Personal information
- Full name: Radion Oleksandrovych Lisniak
- Date of birth: 15 January 2002 (age 24)
- Place of birth: Petrykivka, Ukraine
- Height: 1.78 m (5 ft 10 in)
- Position: Left winger

Team information
- Current team: Metalurh Zaporizhzhia
- Number: 29

Youth career
- 2015-2019: DYuSK Inter Dnipro
- 2019: Petrykivka

Senior career*
- Years: Team / Apps / (Gls)
- 2019: Petrykivka / 10 / (2)
- 2020–2021: Inhulets Petrove / 0 / (0)
- 2022–2023: Kremin Kremenchuk / 9 / (0)
- 2023: → Vast Mykolaiv (loan) / 7 / (0)
- 2023–2025: Inhulets Petrove / 21 / (0)
- 2025–: Metalurh Zaporizhzhia / 16 / (1)

= Radion Lisniak =

Ukrainian footballer (born 2002)

Radion Lisniak (Радіон Олександрович Лісняк; born 15 January 2002) is a Ukrainian professional footballer who plays as an left winger for Ukrainian club Metalurh Zaporizhzhia.

==Career==
Lisniak began playing for amateur club FC Petrykivka in 2019. He then joined Inhulets Petrove where he played for its U-19 and U-21 teams. He scored 8 goals for them.

On 18 February 2022, Lisniak moved to Ukrainian First League club Kremin Kremenchuk. He signed a one-and-a-half-year contract and took the number 99 shirt. He made his debut for Kremin on 27 August replacing Andrii Hloba at 58 minutes in a 3:3 draw against Metalurh. Lisniak made 9 appearances for Kremin playing for 192 minutes. On 27 February 2023 he was loaned out until end of season to Vast.

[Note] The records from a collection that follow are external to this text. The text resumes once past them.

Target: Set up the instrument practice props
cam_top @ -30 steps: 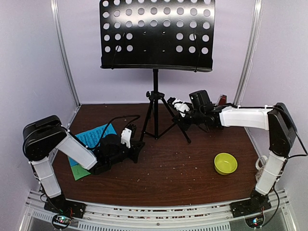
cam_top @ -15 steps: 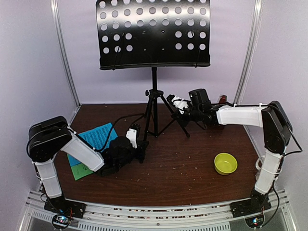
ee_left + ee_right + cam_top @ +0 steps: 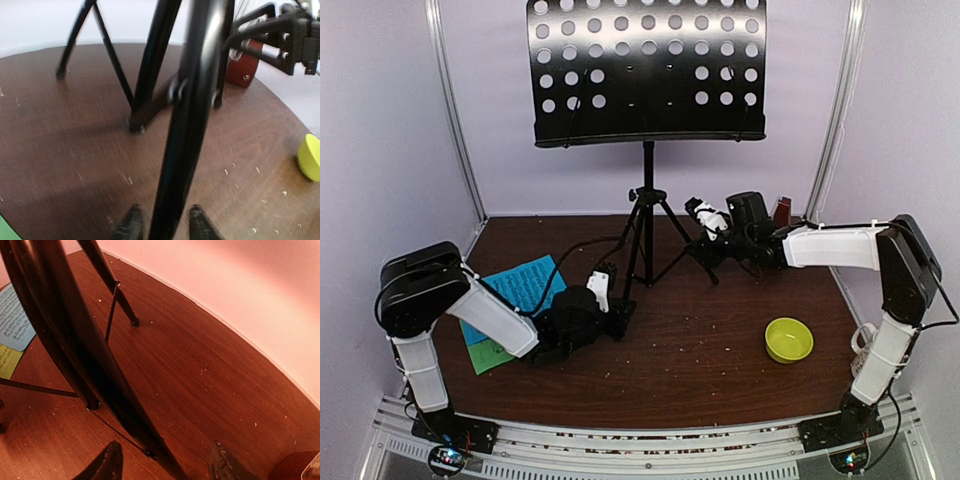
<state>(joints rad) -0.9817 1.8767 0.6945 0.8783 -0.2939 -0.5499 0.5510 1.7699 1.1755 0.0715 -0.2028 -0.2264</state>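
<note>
Lowest in the top view, on the brown table (image 3: 700, 385), a yellow-green bowl (image 3: 788, 340) sits at lower right. At lower left lie the printed music sheets (image 3: 518, 287), blue over green, flat and partly under the left arm. Just above centre-left, the left gripper (image 3: 608, 290) lies low at the front foot of the black tripod music stand (image 3: 646, 215). Its wrist view shows that leg running between the two fingertips (image 3: 132, 226) with a thin gap on each side, so the grip is loose, not pinching. Further up, right of centre, the right gripper (image 3: 705, 222) straddles another leg, its fingers (image 3: 107, 465) spread clearly wider than the tube. Behind that arm, by the back wall, stands the reddish-brown metronome (image 3: 781, 212). The stand is upright mid-table, and its perforated desk (image 3: 650, 70) fills the top centre.
</note>
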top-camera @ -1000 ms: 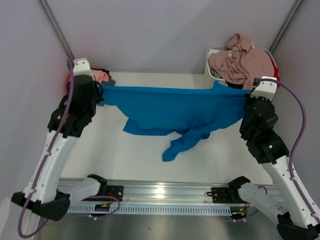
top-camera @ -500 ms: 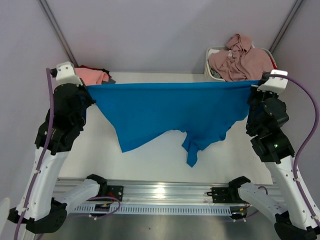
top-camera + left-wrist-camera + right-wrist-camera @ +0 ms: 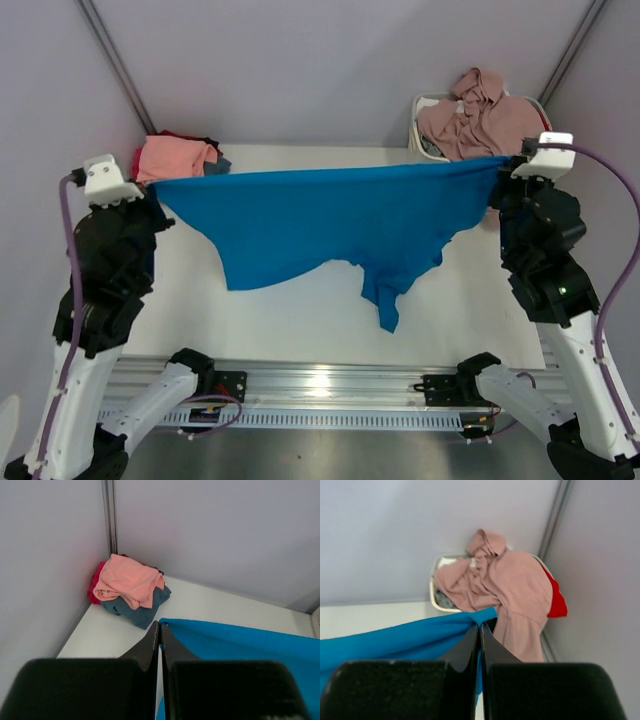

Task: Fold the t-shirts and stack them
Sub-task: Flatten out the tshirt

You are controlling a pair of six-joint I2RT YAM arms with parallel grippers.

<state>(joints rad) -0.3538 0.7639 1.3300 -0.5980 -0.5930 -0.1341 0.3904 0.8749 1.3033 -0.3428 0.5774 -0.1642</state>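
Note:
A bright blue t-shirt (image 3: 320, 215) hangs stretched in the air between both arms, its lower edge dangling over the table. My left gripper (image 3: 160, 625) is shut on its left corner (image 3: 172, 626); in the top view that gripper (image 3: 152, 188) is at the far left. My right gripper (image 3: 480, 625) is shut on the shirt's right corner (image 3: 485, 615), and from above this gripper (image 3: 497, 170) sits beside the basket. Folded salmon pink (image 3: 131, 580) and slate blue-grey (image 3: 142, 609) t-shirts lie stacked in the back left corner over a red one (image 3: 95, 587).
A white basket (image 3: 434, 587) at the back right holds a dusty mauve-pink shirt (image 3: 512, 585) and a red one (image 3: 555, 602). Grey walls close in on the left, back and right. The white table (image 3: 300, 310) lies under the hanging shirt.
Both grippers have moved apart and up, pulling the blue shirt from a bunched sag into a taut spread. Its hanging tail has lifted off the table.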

On 2 March 2023 Vast Mykolaiv announced signing Lisniak on loan from Kremin. He took the number 7 shirt. He made his debut for Vast on 8 April in a 2:0 loss against Zviahel.

In summer 2025 he moved to Metalurh Zaporizhzhia. On 15 December 2025 he scored his first goal with the new club against Chernihiv at the Chernihiv Arena.